2. Branding Isuzu yang Lebih Kuat di Kendaraan Niaga
Sebagai produsen yang dikenal lewat kendaraan komersial, Isuzu kurang memiliki citra sebagai pembuat mobil sport.
3. Persaingan Ketat di Era 80-an
Saat itu, pasar mobil sport dikuasai oleh merek-merek besar seperti Toyota, Nissan, hingga Mazda yang memiliki model lebih populer.
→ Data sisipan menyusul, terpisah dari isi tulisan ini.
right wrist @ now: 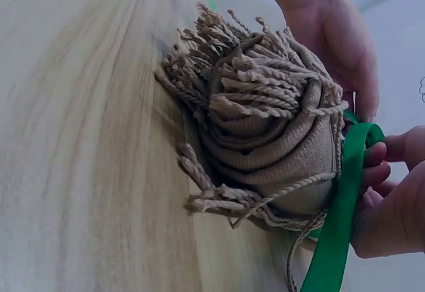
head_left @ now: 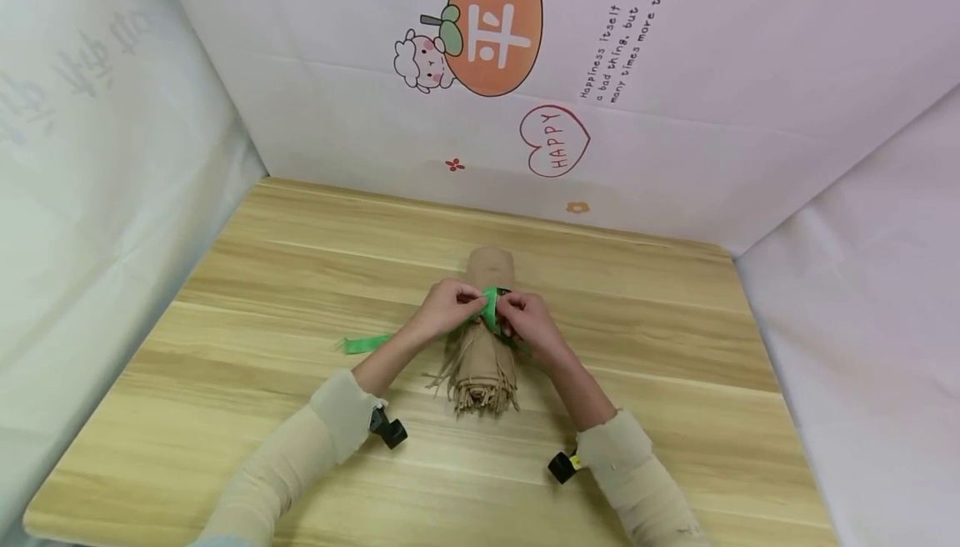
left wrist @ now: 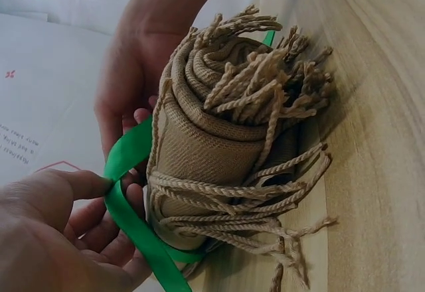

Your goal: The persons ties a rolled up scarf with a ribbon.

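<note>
A brown scarf (head_left: 487, 355) with twisted fringe lies rolled up on the table, its fringed end toward me. A green ribbon (head_left: 490, 305) goes round the middle of the roll. On top of the roll, my left hand (head_left: 448, 307) pinches the ribbon between thumb and fingers, which shows close up in the left wrist view. Facing it from the other side, my right hand (head_left: 531, 323) pinches a looped part of the ribbon (right wrist: 344, 206). In the left wrist view the scarf's coiled end (left wrist: 226, 79) and hanging tassels show; the roll's underside is hidden.
One ribbon tail (head_left: 366, 344) trails over the wooden table (head_left: 247, 397) to the left of the scarf. A printed white cloth (head_left: 337, 113) hangs behind the table, and white sheets (head_left: 885, 280) flank both sides. Small black cameras (head_left: 388, 428) are strapped at both wrists.
</note>
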### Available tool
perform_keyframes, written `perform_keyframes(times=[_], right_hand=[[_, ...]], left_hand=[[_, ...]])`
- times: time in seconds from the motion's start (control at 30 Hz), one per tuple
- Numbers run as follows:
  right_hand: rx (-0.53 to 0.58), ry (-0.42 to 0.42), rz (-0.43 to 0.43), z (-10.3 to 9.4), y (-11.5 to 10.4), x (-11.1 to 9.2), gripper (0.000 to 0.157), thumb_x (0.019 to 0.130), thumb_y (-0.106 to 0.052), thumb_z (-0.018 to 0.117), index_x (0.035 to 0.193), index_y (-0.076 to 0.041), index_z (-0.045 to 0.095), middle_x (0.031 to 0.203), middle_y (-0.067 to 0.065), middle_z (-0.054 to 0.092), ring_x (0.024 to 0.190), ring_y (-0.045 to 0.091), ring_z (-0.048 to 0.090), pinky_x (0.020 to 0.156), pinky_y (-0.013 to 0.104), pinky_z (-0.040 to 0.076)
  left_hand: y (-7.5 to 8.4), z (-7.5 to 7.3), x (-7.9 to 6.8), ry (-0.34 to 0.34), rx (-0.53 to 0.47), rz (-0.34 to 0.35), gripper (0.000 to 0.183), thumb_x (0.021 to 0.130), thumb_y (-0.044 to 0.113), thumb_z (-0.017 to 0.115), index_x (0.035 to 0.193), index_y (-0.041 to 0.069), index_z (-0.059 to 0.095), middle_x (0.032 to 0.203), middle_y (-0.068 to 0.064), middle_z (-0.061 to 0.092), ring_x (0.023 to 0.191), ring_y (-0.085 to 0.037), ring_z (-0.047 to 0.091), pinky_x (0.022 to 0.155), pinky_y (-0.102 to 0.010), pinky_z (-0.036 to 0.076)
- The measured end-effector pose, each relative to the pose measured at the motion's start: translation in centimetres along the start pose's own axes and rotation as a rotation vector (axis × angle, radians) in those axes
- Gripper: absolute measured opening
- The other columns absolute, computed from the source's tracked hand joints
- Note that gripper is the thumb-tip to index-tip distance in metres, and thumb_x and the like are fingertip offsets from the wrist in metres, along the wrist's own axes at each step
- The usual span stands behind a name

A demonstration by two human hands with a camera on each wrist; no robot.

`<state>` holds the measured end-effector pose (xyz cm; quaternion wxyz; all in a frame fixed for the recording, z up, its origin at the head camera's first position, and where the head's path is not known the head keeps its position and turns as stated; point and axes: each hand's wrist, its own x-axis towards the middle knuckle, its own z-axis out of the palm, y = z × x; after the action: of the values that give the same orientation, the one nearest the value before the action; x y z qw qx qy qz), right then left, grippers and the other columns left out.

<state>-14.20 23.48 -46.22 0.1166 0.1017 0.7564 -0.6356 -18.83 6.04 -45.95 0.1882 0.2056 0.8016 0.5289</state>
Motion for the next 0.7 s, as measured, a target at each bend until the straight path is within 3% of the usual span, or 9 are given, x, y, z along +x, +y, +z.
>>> perform_keyframes(times=[0.17, 0.33, 0.57, 0.7], right_hand=[[0.03, 0.049, -0.027, 0.2, -0.2, -0.1, 0.032, 0.094, -0.036, 0.054, 0.094, -0.006, 0.064, 0.072, 0.003, 0.054, 0.055, 0.013, 0.042, 0.046, 0.022, 0.032], [0.017, 0.098, -0.078, 0.5, -0.5, 0.2, 0.026, 0.09, -0.032, 0.061, 0.097, -0.008, 0.065, 0.087, 0.002, 0.059, 0.065, 0.011, 0.048, 0.056, 0.023, 0.04], [0.063, 0.151, -0.111, 0.2, -0.5, 0.4, 0.02, 0.091, -0.021, 0.062, 0.102, -0.005, 0.066, 0.086, 0.0, 0.061, 0.07, 0.011, 0.051, 0.06, 0.021, 0.044], [0.037, 0.161, -0.154, 0.1, -0.7, 0.2, 0.021, 0.09, -0.02, 0.063, 0.102, -0.003, 0.068, 0.085, 0.001, 0.063, 0.069, 0.01, 0.053, 0.058, 0.021, 0.045]], left_hand=[[0.1, 0.1, 0.0, 0.0, 0.024, 0.015, 0.017, 0.091, 0.022, 0.061, 0.097, 0.01, 0.072, 0.085, 0.0, 0.07, 0.076, -0.011, 0.065, 0.071, -0.027, 0.053], [0.3, -0.1, 0.0, 0.02, 0.028, 0.025, 0.016, 0.089, 0.021, 0.064, 0.096, 0.009, 0.072, 0.086, -0.002, 0.07, 0.076, -0.012, 0.064, 0.071, -0.026, 0.053], [0.1, -1.0, 0.1, 0.057, -0.181, -0.041, 0.016, 0.088, 0.019, 0.065, 0.099, 0.009, 0.071, 0.097, -0.005, 0.069, 0.087, -0.016, 0.064, 0.077, -0.029, 0.052], [-0.3, -1.3, 0.1, 0.084, -0.226, -0.053, 0.02, 0.087, 0.023, 0.066, 0.101, 0.009, 0.072, 0.107, -0.005, 0.067, 0.096, -0.016, 0.061, 0.081, -0.028, 0.051]])
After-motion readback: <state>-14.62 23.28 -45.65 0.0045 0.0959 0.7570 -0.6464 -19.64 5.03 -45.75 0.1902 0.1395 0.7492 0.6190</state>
Kini Jadi Mobil Klasik yang Diburu Kolektor
Meski dulu kurang diminati, kini Isuzu Piazza justru mulai dilirik oleh para kolektor mobil klasik.
Desainnya yang unik dan statusnya sebagai “mobil yang lahir terlalu cepat” menjadi daya tarik tersendiri.
Di beberapa negara, unit yang masih terawat bahkan memiliki nilai jual yang cukup tinggi.
Hal ini menunjukkan bahwa apresiasi terhadap desain visioner sering kali baru datang setelah waktu berlalu.
Kisah Isuzu Piazza menjadi bukti bahwa inovasi tidak selalu langsung diterima pasa.
Desain yang terlalu maju justru bisa menjadi bumerang jika belum sesuai dengan selera konsumen pada zamannya.
Namun kini, mobil ini diakui sebagai salah satu karya unik dalam sejarah otomotif.
Sebuah pengingat bahwa dunia otomotif selalu bergerak maju—dan terkadang, ada mobil yang datang terlalu cepat untuk dipahami.